Nova lei abre espaço para libertar 200 mil presos em flagrante
Dados do Departamento Penitenciário Brasileiro apontam há um excesso de 198 mil presos nas cadeias do País, o mesmo número que pode ser libertado com a nova lei.
Presídio Central de Porto Alegre foi apontado como o pior do País pela CPI do Sistema Carcerário. Foto: Nabor Goulart/Freelancer/Especial para Terra
Foto: Nabor Goulart/Freelancer/Especial para Terra

Mauricio Tonetto
O novo Código de Processo Penal (CPP), que entra em vigor nesta segunda-feira no País, dá oportunidade à libertação de aproximadamente 200 mil pessoas que foram presas em flagrante e não conseguiram sair da cadeia. A afirmação é do jurista Luiz Flávio Gomes. À frente de um instituto de pesquisa na área, ele entende que a nova lei possibilita a revisão imediata de todas as prisões em flagrante. Segundo ele, injustiças poderão ser corrigidas.
Entenda as mudanças do novo Código de Processo Penal do País
“Antes, bastava o delegado carimbar e o sujeito estava preso. Era a cultura do carimbo. Com a nova lei, isso acaba. A partir de agora, um juiz terá que fundamentar a prisão em flagrante. Para os pobres, a Justiça sempre foi muito rigorosa e dura, e são eles as grandes vítimas do carimbo. O novo CPP pode corrigir isso”, analisou Gomes.
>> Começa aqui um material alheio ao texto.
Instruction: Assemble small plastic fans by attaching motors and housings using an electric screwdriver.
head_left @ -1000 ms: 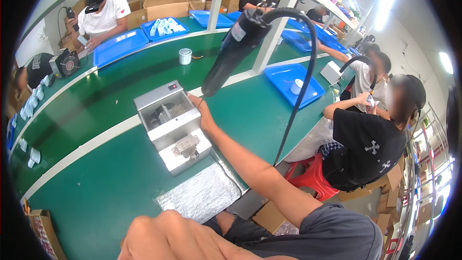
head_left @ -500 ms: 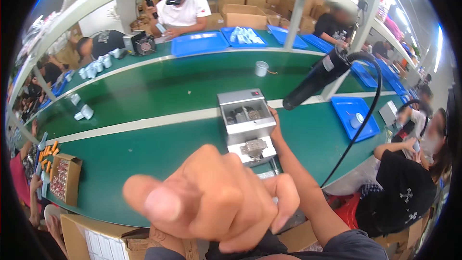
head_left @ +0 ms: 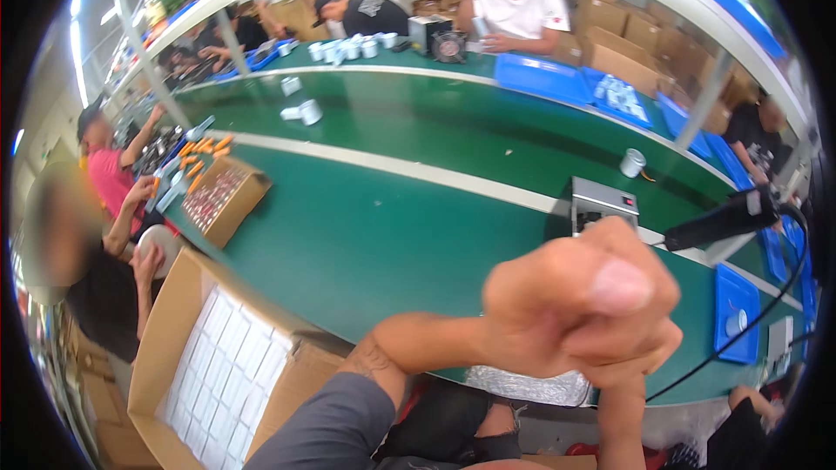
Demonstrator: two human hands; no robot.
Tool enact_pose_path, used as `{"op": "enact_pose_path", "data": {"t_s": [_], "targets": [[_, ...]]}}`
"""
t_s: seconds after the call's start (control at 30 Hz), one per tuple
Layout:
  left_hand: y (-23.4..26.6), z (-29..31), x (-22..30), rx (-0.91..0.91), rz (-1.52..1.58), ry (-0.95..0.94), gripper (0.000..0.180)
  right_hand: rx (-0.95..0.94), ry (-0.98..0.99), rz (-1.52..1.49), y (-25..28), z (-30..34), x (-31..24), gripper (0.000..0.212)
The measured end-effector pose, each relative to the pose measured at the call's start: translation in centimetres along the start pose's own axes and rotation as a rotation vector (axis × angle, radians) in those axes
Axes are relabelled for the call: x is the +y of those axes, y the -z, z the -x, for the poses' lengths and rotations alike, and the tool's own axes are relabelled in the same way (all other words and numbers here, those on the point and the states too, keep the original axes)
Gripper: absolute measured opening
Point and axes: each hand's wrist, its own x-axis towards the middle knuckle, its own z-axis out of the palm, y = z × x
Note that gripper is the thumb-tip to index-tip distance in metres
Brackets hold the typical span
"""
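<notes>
My left hand (head_left: 575,309) is raised close in front of me, its fingers curled in and the thumb folded over them. Anything inside its grip is hidden. Behind it, my right forearm (head_left: 622,418) comes up from the lower edge. The right hand is mostly covered by the left, so its fingers cannot be made out. Just beyond both hands stands a grey metal machine (head_left: 603,198) with a red switch on top; its front is blocked from sight. Crinkled silver foil-like material (head_left: 527,386) lies at the near table edge, below the left hand.
An open carton (head_left: 161,365) of white boxes stands at lower left. A smaller carton (head_left: 246,213) of red-and-silver pieces sits beside orange parts (head_left: 205,146). A black tube (head_left: 718,224) with a cable hangs at right, near a blue tray (head_left: 724,296). Co-workers sit around.
The view has swung left, so the machine now appears farther right and more of the left-hand carton shows. My left hand remains closed and now covers the machine's front and my right hand.
</notes>
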Motion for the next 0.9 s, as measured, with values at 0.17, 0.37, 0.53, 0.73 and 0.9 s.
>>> {"op": "enact_pose_path", "data": {"t_s": [0.17, 0.37, 0.53, 0.73, 0.9], "targets": [[1.0, -1.0, -2.7, 0.135, 0.002, -0.016, 0.054, -0.104, 0.075, -0.142, -1.1, -4.9, 8.5, 0.037], [0.1, -0.1, -3.2, 0.184, -0.075, -0.142, 0.046, -0.222, 0.145, -0.359, -6.7, -8.7, 14.6, 0.037], [0.5, -0.8, -2.7, 0.12, -0.096, -0.104, 0.042, -0.125, 0.11, -0.4, -7.2, -10.2, 18.5, 0.039], [0.8, 0.6, 1.4, 0.182, -0.243, -0.189, 0.041, 0.322, -0.322, -0.671, 8.9, 5.2, 28.2, 0.04], [1.9, -0.6, 1.3, 0.089, -0.405, -0.234, 0.045, 0.416, -0.227, -0.427, 11.2, 4.0, 26.0, 0.04]]}}
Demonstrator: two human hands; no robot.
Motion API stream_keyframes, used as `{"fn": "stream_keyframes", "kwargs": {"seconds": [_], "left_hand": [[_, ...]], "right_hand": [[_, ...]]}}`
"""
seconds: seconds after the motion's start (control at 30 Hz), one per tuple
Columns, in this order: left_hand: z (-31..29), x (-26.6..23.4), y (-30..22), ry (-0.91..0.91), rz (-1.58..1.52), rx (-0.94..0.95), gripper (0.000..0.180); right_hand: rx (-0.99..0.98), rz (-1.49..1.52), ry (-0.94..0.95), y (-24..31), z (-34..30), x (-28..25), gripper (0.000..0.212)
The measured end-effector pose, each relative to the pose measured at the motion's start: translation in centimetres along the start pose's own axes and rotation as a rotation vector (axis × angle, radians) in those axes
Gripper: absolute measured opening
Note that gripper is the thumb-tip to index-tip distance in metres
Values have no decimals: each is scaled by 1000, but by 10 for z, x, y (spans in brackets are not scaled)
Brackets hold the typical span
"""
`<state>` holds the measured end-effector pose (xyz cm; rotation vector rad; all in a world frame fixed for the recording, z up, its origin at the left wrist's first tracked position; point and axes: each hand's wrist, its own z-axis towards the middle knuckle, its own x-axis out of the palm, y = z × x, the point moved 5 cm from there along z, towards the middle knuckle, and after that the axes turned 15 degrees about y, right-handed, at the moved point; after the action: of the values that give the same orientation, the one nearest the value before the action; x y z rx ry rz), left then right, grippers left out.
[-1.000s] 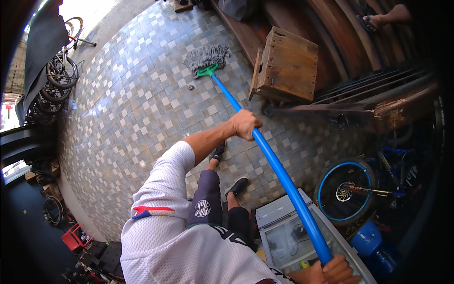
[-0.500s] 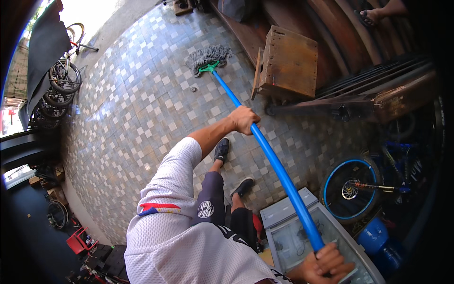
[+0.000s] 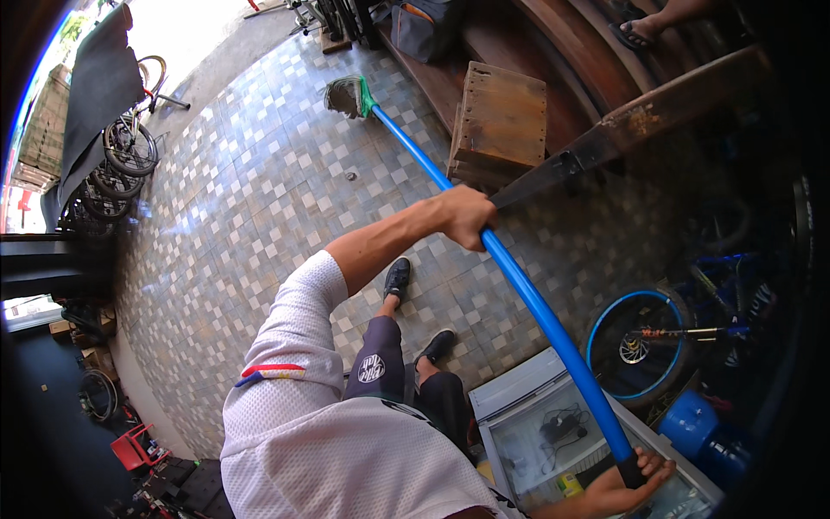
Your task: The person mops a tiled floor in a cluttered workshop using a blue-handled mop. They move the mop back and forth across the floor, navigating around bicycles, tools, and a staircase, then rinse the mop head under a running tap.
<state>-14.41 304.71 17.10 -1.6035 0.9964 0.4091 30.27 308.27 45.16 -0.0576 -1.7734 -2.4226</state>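
A mop with a long blue handle [image 3: 545, 307] slants across the view. Its grey string head [image 3: 342, 95] and green clamp [image 3: 367, 95] lie on the tiled floor at the far end. My left hand [image 3: 468, 216] is wrapped round the middle of the handle, arm stretched forward. At the black-capped near end, my right hand [image 3: 624, 489] cups the handle from below, fingers curled loosely beside it. My two dark shoes stand apart on the tiles beneath my arm.
A wooden box [image 3: 501, 117] stands right of the mop, by a brown bench [image 3: 484, 52]. Beside my right hand is a glass-topped case [image 3: 540, 441]; past it, a bicycle wheel with a blue rim [image 3: 635, 346]. Bicycles [image 3: 130, 147] line the left. Another person's foot [image 3: 640, 30] shows top right.
The mop head has swung left and slightly farther away, and its strings have turned to trail left of the clamp. My right hand has shifted right, its fingers loosening at the handle's end.
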Motion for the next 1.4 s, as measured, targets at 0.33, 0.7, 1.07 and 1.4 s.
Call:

O jurista alertou para o fato de que a “cultura do carimbo” só terá fim se os defensores públicos, que normalmente trabalham para clientes de pouca renda, forem mais pró-ativos na fiscalização da atuação policial. Para Gomes, não são apenas os privilegiados economicamente que devem ter chance de recorrer a instâncias superiores da Justiça. “Na maioria das vezes, o réu pobre nem sabe que pode recorrer e acaba ficando preso”, disse.
Conforme dados do Departamento Penitenciário Brasileiro (Depen), o déficit prisional hoje é de 198 mil vagas no País, número que coincide com a população carcerária que pode ser libertada a partir do novo CPP. Luiz Flávio Gomes, porém, salienta que as mudanças só virão com o tempo: “Eu não creio que os juízes brasileiros serão liberais. Eles são duros e pró-segurança pública. Essa não é a solução para as cadeias superlotadas.”
Escola do crime
Para o professor especialista em Direito Penal Leonardo Massud, o novo CPP é um alento à batalha contra a “escola do crime”, um dos problemas mais graves das prisões do Brasil. “A liberdade para crimes menores, como furto, era concedida por decisão judicial. Enquanto isso, o preso ia se misturando com os de alta periculosidade e se estigmatizava. Dentro da cadeia, ele encontrava uma razão para viver e vislumbrava no crime uma oportunidade. O Judiciário virava um gargalo de uma série de pedidos de liberdade provisória, a máquina se burocratizava, havia uma grande demora, e o amparo da prisão conquistava o detento”, afirmou.
Mesmo apoiando a nova lei, Massud acha que ela poderia ser mais ousada. “As medidas cautelares deveriam valer também para presos com penas superiores a quatro anos. Muitas pessoas não precisam de cadeia e sim de um susto, de um processo criminal”, defendeu. A população carcerária do Brasil teve um aumento de 450% entre 1990 e 2010, e há 65% a mais de presos do que vagas, segundo o Depen.
O Código de Processo Penal
O Código de Processo Penal ou Decreto-Lei (DEL) 3.689 entrou em vigência no dia 3 de outubro de 1941, na época em que o presidente da República era Getúlio Vargas. Conjunto de regras e princípios do Direito Processual Penal, ele é destinado à organização da Justiça Penal e aplicação dos preceitos contidos no Direito Penal e na Lei das Contravenções Penais.
As alterações legislativas no código foram necessárias devido a uma série de incompatibilidades com a Constituição Brasileira de 1988. Algumas reformas, insuficientes, foram realizadas em 2008, e então o Senado determinou a formação de uma comissão de juristas para elaborar o novo código, que entrou em vigor hoje.